Jesse had left the apartment early that morning and Hanzo couldn’t help thinking that he’d done something wrong. After all, they’d spent the better half of the afternoon sitting in a waiting room before a doctor sewed his hand shut and sent him on his way. That finger was never going to feel correctly again; every time it touched the table the tingle went all the way up to Hanzo’s wrist.

“Nobody said anything to me,” it was equal parts lie and truth. Did a text message count as ‘saying’ something? “Doesn’t everyone wonder that?”

“Not at age forty,” Halháta snorted through his nose. “Once you reach a threshold in life, you either accept or deny the ‘weird’ and move on.”

“I’m missing the first thirty years, so maybe I’m finally experiencing my teenage angst.” Hanzo wanted to grin but he just didn’t have it in him this morning.

“Shit, that would explain a lot.” Ena joked back but the smile fell dead on his lips. “Are you ok, Hanzo? Seriously. Detective Reyes was bumping around in here yesterday and said your friend was murdered. Did you go see your therapist?”

“No,” Hanzo shrugged and closed his laptop. It was almost time to leave and he wasn’t getting anything written anyway. “I fired her.”

“You fired your therapist.” Ena rubbed his face, “Of course you did.”

“Why do you say it like that?” Hanzo scowled, sipping his coffee as he began to pack up to head to work. Despite the homicide, the library had been opened up quickly because it sat in a major intersection. Even a murder didn’t shut down Philadelphia for too long.

“Because firing your therapist stops you from receiving any therapy.” He picked up the iced drink with ‘Mei’ on the counter and handed that over to Hanzo who was pulling his bag over his shoulder.

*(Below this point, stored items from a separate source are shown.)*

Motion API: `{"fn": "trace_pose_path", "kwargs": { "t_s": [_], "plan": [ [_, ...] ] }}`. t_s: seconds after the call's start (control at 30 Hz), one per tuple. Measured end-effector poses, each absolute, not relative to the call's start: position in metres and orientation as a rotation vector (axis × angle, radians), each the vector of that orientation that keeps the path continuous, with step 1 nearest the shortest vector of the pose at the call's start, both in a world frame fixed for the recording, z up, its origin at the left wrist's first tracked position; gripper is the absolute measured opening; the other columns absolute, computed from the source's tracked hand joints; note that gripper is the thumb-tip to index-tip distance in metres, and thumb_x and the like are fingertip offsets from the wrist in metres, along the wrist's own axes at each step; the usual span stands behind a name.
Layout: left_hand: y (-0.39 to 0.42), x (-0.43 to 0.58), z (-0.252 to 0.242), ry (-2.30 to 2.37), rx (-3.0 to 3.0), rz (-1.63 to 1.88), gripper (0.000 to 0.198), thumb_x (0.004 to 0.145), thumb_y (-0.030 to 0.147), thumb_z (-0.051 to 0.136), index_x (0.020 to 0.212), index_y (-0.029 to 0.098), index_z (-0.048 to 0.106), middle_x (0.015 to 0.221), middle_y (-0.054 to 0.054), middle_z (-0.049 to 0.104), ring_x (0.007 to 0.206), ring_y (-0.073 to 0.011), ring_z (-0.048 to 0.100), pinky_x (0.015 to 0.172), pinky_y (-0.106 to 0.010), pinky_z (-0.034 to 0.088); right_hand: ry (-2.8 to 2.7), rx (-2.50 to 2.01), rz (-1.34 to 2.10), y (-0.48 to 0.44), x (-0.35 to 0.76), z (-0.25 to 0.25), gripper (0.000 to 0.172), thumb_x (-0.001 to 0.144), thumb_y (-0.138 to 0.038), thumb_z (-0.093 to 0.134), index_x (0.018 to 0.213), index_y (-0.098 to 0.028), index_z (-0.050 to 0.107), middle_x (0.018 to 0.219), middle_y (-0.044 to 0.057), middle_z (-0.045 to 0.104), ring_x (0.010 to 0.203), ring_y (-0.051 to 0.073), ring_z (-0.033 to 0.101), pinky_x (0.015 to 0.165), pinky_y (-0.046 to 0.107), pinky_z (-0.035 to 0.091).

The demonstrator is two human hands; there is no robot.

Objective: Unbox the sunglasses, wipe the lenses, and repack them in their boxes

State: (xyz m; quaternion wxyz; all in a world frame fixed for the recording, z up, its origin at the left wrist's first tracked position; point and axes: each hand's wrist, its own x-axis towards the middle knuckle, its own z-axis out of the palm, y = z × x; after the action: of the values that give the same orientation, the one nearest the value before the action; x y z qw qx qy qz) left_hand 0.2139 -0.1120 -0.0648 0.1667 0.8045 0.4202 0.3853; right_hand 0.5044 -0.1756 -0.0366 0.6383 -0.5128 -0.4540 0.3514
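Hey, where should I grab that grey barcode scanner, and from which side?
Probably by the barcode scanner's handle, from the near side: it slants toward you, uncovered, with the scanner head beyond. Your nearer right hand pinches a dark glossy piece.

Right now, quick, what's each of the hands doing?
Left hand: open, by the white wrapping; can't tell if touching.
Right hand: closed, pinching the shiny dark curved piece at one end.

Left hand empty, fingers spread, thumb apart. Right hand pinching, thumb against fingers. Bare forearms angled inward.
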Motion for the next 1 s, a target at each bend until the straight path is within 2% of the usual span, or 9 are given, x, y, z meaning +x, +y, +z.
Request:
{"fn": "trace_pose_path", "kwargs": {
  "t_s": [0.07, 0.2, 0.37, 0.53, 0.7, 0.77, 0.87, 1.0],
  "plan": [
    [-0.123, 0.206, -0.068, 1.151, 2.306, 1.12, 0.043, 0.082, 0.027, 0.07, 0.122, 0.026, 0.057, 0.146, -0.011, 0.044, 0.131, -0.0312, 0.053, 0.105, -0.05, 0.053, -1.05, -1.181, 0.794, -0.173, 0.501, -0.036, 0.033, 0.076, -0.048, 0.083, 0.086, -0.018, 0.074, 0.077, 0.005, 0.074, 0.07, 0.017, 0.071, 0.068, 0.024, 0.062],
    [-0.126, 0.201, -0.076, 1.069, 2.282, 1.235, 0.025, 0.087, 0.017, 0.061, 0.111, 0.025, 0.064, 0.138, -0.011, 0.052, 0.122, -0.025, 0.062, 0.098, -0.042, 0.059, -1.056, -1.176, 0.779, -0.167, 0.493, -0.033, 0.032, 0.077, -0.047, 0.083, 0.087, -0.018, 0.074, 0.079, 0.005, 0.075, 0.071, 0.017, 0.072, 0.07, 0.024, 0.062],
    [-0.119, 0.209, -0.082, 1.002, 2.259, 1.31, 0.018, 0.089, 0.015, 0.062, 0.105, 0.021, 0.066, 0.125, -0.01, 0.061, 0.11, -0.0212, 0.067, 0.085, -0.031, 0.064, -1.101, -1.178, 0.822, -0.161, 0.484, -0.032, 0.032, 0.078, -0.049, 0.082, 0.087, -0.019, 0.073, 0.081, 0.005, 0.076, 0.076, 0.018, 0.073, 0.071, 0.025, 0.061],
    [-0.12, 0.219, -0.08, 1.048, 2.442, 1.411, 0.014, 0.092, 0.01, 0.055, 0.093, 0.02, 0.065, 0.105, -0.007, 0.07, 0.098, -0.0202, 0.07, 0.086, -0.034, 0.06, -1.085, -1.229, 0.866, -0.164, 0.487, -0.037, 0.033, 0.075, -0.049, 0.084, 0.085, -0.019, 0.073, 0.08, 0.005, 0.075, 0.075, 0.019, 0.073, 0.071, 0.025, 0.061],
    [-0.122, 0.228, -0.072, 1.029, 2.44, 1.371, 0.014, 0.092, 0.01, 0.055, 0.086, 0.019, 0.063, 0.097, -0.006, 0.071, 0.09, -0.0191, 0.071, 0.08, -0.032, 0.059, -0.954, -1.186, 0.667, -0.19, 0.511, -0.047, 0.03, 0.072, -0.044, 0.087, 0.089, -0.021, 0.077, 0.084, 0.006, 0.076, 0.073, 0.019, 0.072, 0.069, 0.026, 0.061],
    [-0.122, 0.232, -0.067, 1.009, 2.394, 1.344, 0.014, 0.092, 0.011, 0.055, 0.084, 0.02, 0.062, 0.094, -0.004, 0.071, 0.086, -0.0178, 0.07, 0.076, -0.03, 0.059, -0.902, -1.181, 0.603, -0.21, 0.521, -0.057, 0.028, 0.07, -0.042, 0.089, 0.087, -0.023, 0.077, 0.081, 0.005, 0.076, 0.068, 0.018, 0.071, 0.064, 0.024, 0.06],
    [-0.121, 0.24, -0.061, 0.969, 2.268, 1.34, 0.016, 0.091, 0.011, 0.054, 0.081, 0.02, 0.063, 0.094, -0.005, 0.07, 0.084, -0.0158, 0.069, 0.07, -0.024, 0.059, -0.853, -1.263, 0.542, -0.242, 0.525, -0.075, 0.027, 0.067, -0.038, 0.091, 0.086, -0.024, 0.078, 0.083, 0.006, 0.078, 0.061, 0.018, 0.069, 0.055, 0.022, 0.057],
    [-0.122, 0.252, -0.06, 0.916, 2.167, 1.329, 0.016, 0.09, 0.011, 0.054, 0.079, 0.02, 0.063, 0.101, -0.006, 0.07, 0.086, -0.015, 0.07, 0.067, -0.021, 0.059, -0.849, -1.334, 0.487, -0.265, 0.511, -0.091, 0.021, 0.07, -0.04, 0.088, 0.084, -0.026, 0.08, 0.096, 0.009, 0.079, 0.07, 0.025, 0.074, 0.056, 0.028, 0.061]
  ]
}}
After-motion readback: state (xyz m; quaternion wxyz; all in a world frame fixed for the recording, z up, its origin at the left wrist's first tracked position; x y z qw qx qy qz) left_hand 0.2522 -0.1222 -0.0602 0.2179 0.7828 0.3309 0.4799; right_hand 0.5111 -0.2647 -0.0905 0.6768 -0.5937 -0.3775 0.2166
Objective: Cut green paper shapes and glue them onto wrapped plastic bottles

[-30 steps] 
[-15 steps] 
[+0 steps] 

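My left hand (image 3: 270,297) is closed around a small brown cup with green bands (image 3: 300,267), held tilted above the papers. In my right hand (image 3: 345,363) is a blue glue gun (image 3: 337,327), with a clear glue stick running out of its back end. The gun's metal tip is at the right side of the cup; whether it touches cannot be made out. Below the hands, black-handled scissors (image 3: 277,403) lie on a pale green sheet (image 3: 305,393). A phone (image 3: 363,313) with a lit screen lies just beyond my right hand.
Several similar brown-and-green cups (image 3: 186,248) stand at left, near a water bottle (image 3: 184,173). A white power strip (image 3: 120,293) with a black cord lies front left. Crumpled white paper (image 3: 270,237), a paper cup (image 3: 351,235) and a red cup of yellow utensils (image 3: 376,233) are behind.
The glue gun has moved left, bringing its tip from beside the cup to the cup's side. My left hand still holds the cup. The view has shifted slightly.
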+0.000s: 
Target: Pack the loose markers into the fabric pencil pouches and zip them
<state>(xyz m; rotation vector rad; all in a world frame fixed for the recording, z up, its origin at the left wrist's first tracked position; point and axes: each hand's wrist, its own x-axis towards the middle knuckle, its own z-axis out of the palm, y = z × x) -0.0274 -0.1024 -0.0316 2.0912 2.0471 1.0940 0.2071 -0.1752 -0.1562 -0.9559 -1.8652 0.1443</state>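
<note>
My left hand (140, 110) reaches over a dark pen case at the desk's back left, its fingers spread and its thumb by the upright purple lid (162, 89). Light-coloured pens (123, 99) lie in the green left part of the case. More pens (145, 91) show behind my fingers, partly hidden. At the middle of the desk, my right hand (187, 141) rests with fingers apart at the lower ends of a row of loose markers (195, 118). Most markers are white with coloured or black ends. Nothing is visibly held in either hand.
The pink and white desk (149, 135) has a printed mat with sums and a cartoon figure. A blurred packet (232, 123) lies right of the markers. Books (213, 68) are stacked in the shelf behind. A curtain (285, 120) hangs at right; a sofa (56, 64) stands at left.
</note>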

“It’s been ten years. I think I’ll be ok without a therapist for a while. They’re expensive, they’re not covered under my insurance, and it’s been  _ ten years.” _ Hanzo wished he’d never asked. Who knew that asking something so innocent would garner the Spanish Inquisition. “I think I’ll be fine for a few months.”

“What about your doctor?” Halháta asked, walking with Hanzo to the door.

“I went to my shrink a couple of months ago.”

“Did they say anything new?”

Hanzo scoffed. “My scans are all normal, they still don’t know what caused the memory loss, I’m a mess that needs depression medication. It’s all the same.”

Ena pulled his lips to the side while Hanzo headed to the door with his coffees. “That’s not what I’m talking about and you know it.”

“I don’t care to speak on what you want to speak about.” Hanzo snapped and buried his face in his scarf as he braved the Philly weather.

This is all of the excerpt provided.